University of Johannesburg: Muhammadu vs Ali: Buhari’s plea to US flies in the face of Pax Africana
The gods of Africa are angry. Kenyan intellectual, Ali Mazrui, enunciated the concept of Pax Africana in 1967, arguing that Africans must create, cultivate, and keep peace on their own continent. His related principle of “continental jurisdiction” urged outsiders to keep out of African conflicts. It is these sacred injunctions that Nigerian president, Muhammadu Buhari, recently violated when he reportedly asked the United States (US) Africa Command (AFRICOM) to relocate its headquarters from Stuttgart to Africa in order to provide security on the continent.
That the leader of the largest black nation in the world and Africa’s economic powerhouse would make such a humiliating request, suggests how inept Nigeria’s leadership has become in tackling widespread anarchy involving terrorist groups, murderous herdsmen, kidnappings, banditry, and communal violence across the country. Buhari’s request suggests the desperation of a rudderless elite which has neglected its armed forces for over three decades.
A brief history of American-led security initiatives in Africa is important. Under the presidency of Bill Clinton, Washington devised an African Crisis Response Initiative (ACRI) in 1996 after disasters in Somalia and Rwanda. The $20 million programme was, however, derisory, and ACRI mostly trained a few US-allied armies. Two of Africa’s most respected leaders, South Africa’s Nelson Mandela and Tanzania’s Julius Nyerere, rejected the initiative on the basis that Africans had not been consulted in its formulation, and the plan had also not included a role for the United Nations.
The establishment in 2002 by the truculent George W. Bush administration of a US military base and a 1,500-strong Horn of Africa command in Djibouti to track terrorists in the region, mirrored Washington’s support of autocratic governments in Kenya, Somalia, and Sudan during the Cold War. In 2003, Bush launched the East Africa Counter-Terrorism Initiative to train and equip regional armies. Another counter-terrorist effort, the Pan-Sahel Initiative, worked with autocratic regimes in Chad and Mauritania. The US European Command further collaborated with African countries, including South Africa, to upgrade ports and airfields. The Trans-Sahara Counter-Terrorism Initiative sought to build the capacities of African states to patrol borders and intercept terrorist groups. Many Africans were concerned by the American decision to establish AFRICOM in 2007. This plan was championed by Donald Rumsfeld, the hawkish US defence secretary and disgraced architect of the Iraq debacle. The Pentagon was seeking to consolidate three commands covering Africa into one.
The first African-American president, Barack Obama, embraced Bush’s militaristic policies, as 2,000 American soldiers remained in Djibouti, and officials of America’s Germany-based AFRICOM still roamed the continent in search of “mad mullahs” in a seemingly endless “war on terror”. The Obama administration deployed killer drones to Somalia and Libya, even as 100 US special forces operated inside Somalia. An American drone centre was established in Niger to track terrorists in Mali. By some estimates, Uncle Sam had military operations in about 20 African states by 2016.

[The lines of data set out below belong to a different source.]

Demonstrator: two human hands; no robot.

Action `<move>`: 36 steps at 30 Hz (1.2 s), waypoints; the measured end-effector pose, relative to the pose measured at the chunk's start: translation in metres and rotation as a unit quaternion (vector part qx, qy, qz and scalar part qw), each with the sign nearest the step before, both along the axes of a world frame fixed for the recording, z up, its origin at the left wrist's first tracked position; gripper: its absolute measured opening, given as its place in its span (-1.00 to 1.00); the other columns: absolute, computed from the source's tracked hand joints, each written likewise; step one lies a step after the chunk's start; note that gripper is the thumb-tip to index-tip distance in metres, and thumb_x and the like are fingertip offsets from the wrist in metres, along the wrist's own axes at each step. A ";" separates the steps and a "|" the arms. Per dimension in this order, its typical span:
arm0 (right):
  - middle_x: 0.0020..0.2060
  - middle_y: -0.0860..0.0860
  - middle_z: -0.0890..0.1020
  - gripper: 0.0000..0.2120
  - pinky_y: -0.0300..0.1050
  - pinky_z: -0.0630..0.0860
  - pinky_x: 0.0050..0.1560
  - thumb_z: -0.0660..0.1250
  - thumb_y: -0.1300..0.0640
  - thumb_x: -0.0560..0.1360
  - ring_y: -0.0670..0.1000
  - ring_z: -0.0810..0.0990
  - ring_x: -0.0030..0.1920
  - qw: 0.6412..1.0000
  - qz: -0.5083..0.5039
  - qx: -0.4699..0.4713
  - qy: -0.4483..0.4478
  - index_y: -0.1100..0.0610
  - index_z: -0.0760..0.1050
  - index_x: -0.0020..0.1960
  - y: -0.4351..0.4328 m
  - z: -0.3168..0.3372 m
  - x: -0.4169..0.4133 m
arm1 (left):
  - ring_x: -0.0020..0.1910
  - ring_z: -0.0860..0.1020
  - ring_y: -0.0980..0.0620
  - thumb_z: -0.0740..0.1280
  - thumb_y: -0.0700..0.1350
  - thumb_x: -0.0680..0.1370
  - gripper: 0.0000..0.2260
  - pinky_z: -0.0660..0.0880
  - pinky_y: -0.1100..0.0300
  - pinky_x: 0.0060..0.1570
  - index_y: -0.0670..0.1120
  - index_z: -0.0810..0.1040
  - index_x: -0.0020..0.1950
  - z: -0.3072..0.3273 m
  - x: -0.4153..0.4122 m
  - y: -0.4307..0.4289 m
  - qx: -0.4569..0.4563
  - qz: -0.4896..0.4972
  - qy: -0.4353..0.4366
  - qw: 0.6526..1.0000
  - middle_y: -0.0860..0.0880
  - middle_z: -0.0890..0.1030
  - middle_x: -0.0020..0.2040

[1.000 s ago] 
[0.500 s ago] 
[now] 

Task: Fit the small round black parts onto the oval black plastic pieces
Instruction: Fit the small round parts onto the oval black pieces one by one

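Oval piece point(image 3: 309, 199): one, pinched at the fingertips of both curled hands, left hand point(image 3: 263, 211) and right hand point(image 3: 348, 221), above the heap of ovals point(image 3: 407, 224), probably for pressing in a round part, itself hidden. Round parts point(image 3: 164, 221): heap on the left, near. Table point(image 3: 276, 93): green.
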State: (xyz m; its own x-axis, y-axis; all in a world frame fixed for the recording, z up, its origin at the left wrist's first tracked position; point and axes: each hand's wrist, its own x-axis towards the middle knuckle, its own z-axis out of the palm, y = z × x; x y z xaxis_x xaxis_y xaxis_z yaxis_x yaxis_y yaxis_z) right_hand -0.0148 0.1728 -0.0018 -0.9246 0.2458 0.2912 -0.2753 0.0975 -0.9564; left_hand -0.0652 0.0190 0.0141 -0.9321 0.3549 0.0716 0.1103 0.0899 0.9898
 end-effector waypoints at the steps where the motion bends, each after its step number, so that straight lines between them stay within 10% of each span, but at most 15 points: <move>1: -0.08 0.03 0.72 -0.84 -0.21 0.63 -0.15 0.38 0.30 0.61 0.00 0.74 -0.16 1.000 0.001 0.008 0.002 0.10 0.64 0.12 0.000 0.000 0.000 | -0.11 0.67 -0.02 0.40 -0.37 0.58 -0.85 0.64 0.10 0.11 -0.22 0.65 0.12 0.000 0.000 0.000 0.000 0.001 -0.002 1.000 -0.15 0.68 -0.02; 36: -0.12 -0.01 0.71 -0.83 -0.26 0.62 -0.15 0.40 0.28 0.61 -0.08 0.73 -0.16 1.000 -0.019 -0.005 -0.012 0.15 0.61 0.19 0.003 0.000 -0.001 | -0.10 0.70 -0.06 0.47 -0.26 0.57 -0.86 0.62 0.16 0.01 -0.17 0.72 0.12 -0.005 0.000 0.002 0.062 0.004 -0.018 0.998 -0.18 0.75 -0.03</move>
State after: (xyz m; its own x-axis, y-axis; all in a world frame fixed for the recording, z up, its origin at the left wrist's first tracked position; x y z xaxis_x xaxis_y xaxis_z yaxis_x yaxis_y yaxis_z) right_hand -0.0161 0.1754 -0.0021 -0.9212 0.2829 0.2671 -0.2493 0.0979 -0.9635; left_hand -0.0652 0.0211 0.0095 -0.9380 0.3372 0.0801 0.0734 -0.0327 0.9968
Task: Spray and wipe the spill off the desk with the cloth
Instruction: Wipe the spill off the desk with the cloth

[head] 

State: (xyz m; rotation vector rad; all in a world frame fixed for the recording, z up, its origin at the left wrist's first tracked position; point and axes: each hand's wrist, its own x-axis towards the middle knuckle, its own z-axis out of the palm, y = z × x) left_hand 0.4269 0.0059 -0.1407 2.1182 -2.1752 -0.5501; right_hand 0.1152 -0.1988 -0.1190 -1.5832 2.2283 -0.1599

Following the neo-colonial French military intervention in Mali in January 2013 – another violation of Pax Africana – then South African president Jacob Zuma advocated the creation of a 5,000-strong African Capacity for Immediate Response to Crises (ACIRC), before a 25,000-strong permanent African Standby Force (ASF) – meant to have been established by 2010 – could be set up. Despite the failure to create ACIRC, African leaders incredibly declared the ASF to be fully operational in December 2020.
Though African armies such as Uganda, Burundi, Kenya, and Ethiopia continue to pursue Pax Africana in operations like the AU mission in Somalia, Buhari’s disgraceful call for Americans to come to Africa to save us from ourselves represents not just a violation of Pax Africana, but also the besmirching of his country’s historical peacekeeping role in Liberia and Sierra Leone. Nigerians should be very worried about the sacrilegious musings of their invisible leader.